Buying a home for zero down can be accomplished, but may cost you more in the long run with all the additional fees and costs associated with this sort of loan.
1. Ask lenders about any zero-down programs they have. Look in the yellow pages under “Banks,” “Savings and Loans” or “Real Estate – Mortgage.” Talk to the loan department of your financial institution or get a referral from a local real estate agent. You also may be able to find a mortgage online.
2. Contact the county housing department in your area. There may be some federally or locally insured/backed financing programs that have zero-down options.
3. Talk to your employer. If you are a police officer or teacher or belong to a large labor union, special financing assistance may be available to you through professional organizations.
4. Ask the owners of the home you’re seeking if they are willing to carry the loan. To compensate for paying no money down, you may want to offer more than the asking price or pay a higher interest rate.

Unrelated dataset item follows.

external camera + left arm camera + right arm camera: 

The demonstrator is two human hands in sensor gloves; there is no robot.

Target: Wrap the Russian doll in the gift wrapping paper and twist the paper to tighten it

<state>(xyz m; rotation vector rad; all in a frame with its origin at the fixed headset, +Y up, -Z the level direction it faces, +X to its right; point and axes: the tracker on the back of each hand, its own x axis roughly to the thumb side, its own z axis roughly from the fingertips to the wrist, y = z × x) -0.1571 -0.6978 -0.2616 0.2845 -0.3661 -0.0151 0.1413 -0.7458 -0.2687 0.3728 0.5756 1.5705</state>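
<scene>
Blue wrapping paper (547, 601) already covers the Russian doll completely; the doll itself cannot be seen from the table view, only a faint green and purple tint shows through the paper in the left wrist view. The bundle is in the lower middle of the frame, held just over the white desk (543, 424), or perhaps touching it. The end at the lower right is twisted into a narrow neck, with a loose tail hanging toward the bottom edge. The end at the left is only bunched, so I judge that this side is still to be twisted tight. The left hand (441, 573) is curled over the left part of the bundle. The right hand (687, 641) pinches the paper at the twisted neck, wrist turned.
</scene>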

5. Have good credit. Typically, when a borrower comes in with a zero down payment, the risk of foreclosure is much greater, so the lender requires a satisfactory credit history. Check with your lender about program specifications.
Most zero-down programs have income limitations and are aimed at certain income levels.
When you get a zero-down loan, even if your credit and income are excellent, the interest rate may be higher to compensate for the additional risk of putting no money down.
When you put zero down, you will have to pay mortgage insurance. Mortgage insurance is not the same as mortgage interest and cannot be deducted on your tax return.